![Tulane’s new Thirteen15 residential development (left) and the Charity Hospital building (right)](/sites/default/files/styles/cke_media_resize_large/public/2023-03/buildings800.jpg?itok=VHu_zdM_)
With its initial headquarters located in the ground level of Tulane’s new Thirteen15 residential development amidst a budding “Innovation District,” the institute is strategically situated to become a magnet for researchers and innovators not only from the university and the city but throughout the Gulf South. Its ultimate focus is to create a self-sustaining ecosystem that transforms talented minds into successful entrepreneurs. In doing so, it will help the city build a more diversified economy that includes technology, inventions and manufacturing alongside its shipping, tourism and hospitality elements. The institute will occupy leased space at the renewed Charity Hospital once its redevelopment is complete.
The institute will give Tulane an accelerator similar to those in place at peer institutions in the Association of American Universities (AAU). The Priddy Innovation Lab also will ensure that faculty and students across the university can more readily commercialize and monetize their ideas by providing crucial funding to nurture their startups until they are far enough along to generate revenue — thus avoiding the so-called “valley of death” that stymies countless new ventures. It will then create a pipeline of jobs for the approximately one-third of Tulane students who want to stay in the area after graduating but don’t because more lucrative opportunities lie elsewhere.
Plans are shaping up for an advisory council formed by Tulane alumni, parents and friends around the world who are passionate about innovation and entrepreneurship. This group will bring ideas, mentorship, financial support and hard-earned lessons-learned to students, faculty and community members. A mentoring and consulting network is also being formed, whereby alumni, parents and friends of Tulane can volunteer their time and expertise to engage with the entrepreneurs utilizing the Innovation Institute.

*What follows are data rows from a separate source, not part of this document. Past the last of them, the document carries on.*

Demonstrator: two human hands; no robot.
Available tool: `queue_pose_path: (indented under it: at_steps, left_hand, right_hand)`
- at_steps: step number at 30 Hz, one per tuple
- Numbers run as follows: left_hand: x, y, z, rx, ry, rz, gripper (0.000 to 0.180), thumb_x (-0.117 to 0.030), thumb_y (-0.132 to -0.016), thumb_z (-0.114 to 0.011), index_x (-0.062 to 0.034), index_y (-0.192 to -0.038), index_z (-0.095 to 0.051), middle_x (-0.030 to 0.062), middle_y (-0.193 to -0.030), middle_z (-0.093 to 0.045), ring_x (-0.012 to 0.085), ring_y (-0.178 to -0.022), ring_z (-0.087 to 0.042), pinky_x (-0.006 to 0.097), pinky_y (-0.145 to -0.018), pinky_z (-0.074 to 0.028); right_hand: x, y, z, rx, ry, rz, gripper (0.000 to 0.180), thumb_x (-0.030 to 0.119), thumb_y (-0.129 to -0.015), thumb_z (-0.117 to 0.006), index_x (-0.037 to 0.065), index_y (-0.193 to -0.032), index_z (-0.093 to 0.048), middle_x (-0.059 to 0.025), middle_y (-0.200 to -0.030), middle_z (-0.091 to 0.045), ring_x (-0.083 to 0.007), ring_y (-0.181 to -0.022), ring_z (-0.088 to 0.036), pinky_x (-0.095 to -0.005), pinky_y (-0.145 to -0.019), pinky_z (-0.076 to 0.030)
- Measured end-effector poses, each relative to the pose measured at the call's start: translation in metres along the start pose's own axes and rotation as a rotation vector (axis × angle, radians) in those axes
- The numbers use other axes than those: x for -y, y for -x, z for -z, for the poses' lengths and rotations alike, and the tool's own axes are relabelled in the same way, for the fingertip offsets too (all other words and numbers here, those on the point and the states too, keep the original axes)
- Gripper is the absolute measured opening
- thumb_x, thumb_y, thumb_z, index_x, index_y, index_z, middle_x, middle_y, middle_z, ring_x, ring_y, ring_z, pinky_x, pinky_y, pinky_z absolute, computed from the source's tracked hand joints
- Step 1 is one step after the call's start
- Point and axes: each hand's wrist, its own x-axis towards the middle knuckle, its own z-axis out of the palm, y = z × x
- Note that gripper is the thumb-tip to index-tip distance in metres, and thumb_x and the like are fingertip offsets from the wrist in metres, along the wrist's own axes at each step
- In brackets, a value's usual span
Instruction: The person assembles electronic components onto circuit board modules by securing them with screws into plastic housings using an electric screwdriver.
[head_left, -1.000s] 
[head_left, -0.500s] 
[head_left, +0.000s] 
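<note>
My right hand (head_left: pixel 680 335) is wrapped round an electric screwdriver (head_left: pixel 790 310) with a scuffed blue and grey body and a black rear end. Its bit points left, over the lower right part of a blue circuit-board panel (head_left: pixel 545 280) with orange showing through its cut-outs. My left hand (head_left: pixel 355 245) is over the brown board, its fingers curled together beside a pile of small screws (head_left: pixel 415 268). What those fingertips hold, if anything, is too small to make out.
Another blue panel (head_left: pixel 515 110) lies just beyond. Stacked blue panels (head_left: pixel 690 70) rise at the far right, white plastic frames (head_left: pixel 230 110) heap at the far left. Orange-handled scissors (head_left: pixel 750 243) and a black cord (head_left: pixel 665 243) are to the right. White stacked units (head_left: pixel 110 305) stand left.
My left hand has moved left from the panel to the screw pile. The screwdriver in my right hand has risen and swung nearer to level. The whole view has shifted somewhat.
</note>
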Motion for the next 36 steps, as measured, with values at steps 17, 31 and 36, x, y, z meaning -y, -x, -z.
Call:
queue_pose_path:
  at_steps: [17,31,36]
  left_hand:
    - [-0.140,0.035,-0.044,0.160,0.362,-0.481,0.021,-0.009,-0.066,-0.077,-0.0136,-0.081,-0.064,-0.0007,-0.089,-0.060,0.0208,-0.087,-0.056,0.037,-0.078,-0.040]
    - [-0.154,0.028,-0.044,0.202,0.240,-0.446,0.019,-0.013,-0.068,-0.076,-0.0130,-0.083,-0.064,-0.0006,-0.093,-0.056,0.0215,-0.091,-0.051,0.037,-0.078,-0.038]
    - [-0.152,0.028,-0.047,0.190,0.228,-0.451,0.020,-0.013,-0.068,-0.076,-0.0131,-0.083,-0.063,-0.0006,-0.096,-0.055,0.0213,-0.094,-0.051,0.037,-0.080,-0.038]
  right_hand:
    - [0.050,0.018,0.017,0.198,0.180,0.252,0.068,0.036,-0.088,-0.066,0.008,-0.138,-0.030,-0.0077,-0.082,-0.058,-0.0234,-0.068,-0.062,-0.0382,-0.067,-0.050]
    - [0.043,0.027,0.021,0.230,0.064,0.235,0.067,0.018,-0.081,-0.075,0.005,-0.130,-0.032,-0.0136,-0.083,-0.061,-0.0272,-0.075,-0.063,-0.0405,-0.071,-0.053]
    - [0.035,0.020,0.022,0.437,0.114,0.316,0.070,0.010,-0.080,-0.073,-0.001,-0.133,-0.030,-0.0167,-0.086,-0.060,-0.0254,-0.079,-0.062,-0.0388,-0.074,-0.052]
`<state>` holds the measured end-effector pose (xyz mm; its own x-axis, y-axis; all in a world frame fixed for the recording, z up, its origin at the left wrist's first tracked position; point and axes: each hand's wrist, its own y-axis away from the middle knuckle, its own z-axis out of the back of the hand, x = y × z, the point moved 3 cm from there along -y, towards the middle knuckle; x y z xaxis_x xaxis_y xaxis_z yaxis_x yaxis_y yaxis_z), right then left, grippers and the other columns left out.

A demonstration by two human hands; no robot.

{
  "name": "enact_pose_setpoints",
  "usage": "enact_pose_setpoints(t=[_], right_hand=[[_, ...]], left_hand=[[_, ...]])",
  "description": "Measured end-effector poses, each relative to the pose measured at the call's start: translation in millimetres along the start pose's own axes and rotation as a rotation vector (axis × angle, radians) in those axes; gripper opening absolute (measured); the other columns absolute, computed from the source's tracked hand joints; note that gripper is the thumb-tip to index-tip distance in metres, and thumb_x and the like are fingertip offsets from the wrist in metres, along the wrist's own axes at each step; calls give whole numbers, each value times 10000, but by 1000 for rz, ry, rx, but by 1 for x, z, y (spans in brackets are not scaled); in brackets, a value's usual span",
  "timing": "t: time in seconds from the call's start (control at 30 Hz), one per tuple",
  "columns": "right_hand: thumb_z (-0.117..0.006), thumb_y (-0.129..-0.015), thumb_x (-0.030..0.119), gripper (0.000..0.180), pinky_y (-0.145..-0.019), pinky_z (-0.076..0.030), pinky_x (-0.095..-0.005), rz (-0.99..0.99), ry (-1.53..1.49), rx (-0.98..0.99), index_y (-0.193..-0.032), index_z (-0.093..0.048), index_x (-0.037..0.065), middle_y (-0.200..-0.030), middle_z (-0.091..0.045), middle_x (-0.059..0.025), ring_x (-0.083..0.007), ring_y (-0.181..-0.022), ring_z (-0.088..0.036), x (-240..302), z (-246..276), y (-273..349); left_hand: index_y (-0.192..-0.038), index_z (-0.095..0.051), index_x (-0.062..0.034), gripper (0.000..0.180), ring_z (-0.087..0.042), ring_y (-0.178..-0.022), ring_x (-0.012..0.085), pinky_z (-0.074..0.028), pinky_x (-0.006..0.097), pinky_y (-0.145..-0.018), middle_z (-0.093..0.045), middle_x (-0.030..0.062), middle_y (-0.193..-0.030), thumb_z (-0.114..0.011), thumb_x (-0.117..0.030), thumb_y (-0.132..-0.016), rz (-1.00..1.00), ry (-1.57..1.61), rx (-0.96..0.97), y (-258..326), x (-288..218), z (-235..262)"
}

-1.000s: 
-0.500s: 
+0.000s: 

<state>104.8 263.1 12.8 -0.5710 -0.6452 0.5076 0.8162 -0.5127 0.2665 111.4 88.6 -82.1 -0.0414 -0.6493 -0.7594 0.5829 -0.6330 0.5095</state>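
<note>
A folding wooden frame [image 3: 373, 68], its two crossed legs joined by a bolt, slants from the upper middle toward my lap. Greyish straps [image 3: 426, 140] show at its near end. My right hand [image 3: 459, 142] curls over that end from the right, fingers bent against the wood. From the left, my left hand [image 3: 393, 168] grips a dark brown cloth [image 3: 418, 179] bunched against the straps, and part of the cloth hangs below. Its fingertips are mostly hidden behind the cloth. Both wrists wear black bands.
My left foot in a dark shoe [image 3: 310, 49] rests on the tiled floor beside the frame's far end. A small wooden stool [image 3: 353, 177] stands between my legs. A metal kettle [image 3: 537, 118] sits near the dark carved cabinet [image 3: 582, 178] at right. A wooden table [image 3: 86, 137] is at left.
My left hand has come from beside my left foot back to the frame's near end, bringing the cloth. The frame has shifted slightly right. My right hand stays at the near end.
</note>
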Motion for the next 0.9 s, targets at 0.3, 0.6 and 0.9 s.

In addition to collaborating with the university’s schools and college, the institute’s partners inside Tulane will include the Taylor Center, the Albert Lepage Center for Entrepreneurship and Innovation, the Scot Ackerman MakerSpace, the Office of Technology Transfer and Intellectual Property (which organizes the annual Tulane Novel Tech Challenge), and the Tulane National Primate Research Center.
Outside organizations also will be involved, from local entities such as The Idea Village (which produces the yearly New Orleans Entrepreneur Week) and the New Orleans BioInnovation Center to economic development groups around the state.
“Given Tulane’s world-class reputation across multiple disciplines, the foundation for this project’s success is already well-established.”